I’m not saying either things are the right or wrong way of doing business, but I am interested in the discussion / cognition that underpins any policy like this.
To me the precision issue is an interesting one. I want to know from both a technical and intellectual/philosophical perspective what the value is for either argument. Any activity has a cost, and if we considered the whole cost of the object, (cost to render, cost to migrate, cost to classify, cost to store etc) there has to be a cost/benefit analysis exercise at some point that justifies the technological and intellectual.
This example is a very useful use case. We should be asking ourselves ‘what are we interested in preserving here, and why’?
(Oh and good catch on the {0xda} I should have written {0x0d} (CR) and {0x0a} (LF), thanks)
Update on GREP
I managed to find some time to really go over this problem, and the grep idea worked really well, so thanks again for that Andy.
I can post a more complete update if there is any interest – I’m not sure its answered the primary questions, but it was a useful process to explore text encoding with real live data.

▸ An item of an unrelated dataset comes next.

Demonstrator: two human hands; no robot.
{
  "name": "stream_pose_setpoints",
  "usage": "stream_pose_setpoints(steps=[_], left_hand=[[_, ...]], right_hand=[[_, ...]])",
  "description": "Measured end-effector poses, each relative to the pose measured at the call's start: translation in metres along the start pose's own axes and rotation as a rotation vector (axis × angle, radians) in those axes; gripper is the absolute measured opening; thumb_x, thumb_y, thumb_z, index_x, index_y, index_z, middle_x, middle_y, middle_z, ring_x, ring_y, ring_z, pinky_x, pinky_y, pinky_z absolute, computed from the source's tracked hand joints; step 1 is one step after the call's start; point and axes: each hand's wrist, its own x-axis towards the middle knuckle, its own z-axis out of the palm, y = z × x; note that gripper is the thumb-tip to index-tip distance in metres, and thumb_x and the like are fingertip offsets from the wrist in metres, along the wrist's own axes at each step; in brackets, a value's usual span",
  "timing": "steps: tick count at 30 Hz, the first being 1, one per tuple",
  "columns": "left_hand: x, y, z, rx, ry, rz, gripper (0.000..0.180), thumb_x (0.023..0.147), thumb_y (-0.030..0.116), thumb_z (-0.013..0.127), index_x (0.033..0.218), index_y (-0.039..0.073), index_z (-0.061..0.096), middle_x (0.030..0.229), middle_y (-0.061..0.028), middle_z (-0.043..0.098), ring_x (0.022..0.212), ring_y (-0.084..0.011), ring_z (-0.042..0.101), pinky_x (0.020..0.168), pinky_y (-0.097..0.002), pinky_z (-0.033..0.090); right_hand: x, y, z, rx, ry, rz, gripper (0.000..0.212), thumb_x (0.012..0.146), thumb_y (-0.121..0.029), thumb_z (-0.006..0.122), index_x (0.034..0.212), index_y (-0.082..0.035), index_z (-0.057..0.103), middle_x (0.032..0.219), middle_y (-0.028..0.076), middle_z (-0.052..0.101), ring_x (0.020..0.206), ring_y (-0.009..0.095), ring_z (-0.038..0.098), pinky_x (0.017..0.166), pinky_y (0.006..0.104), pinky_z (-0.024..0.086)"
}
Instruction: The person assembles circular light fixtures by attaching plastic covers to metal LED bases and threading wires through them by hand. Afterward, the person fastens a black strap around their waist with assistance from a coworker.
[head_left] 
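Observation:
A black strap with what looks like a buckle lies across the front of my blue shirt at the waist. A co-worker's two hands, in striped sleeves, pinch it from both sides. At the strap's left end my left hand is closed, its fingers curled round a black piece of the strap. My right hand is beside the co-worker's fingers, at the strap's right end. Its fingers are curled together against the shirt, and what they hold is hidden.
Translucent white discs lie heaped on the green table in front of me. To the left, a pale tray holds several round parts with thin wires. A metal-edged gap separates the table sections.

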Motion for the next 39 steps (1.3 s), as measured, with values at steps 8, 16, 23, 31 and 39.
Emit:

In short, I found that of the ~5000 files, about 10 have characters/bytes outside the expected range (and about 30 occurrences of single characters across the whole collection), of them one was é used in one report, which as a character is outside the 7bit ASCII range, there was a couple of odd inverted commas, where the encoding seems to have come from another scheme, but the lions share was a character that appeared after numbers that was decoded as « in a UTF-8 decoder, it has a hex value of {0xab} so I see ‘…1«% of …’. or ‘…2« Million…’. This is curious, and I am hunting around to see of there is an older/less used encoding scheme that would explain this. It doesn’t seem to be replacing/augmenting the [space] character. My only other thought at the moment is that it might some markup for render, and given that we are unsure of either the creating or target application that will be a tough idea to prove.
It does make me wonder if there is would be some value in encodings identifiers… if we can’t use this approach and add in known extensions to a fixed pool (e.g. as per above, ASCII + {0xab} is labelled encoding ‘ASCIILocalExtension’.) It would give me a format label to ringfence technically similar content at the minimum.
The other area is control words inside a document for markup etc. I did have a look at some WP stuff a while ago, and though how useful it would be to have an ‘autodetect’ method for finding control words etc (and then perhaps even using the same scanning engine to replace known encodings to give a level of conformity where applicable…)
Why can’t we all just get along and use UTF-8?!
I followed a hunch, Googled ‘0xab codepage’ and got lucky.
So, this minor mysterious character, which I (like you) initially thought may be some short/non-breaking space or render markup, turns out to be a character (½) that significantly modifies the meaning of the message. Half a million seems significant to me! It is probably worth looking up the other one as well, in case that Codepage has a different meaning or accent for that character code.
I don’t know if we have a PUID for this codepage, and even then I’m not sure how one should use the chr/XXX PUIDs. Alternatively, maybe we could we use “text/plain;charset=Cp437” or something?
All of this reminds me that I’d been meaning to look at some of the open source Charset Detection tools to see if they caught this kind of thing.
Assume nothing…
Bingo, great thought Andy. The original content (radio news report) is long dead, so I can’t go back to source and check the original words.
I will have a rummage around and see what I can find. Your comment answered a niggle that I revisit, which was to see if in these few documents, all numbers are affected, or if there are some without this extra character. THis is a snippet from one of the offendign files:
“WELL IF THE MORTGAGE RATE IS 10«% OR 11% AND HOUSEPRICES GO UP 20% IN A YEAR, I’M STILL GOING TO BE BETTER OFF.”
Also, thanks for the char detection tool. This looks very interesting and something I will explore. I have huge ‘back-of-my-mind’ concern that we are not doing enough in the way of charset preservation.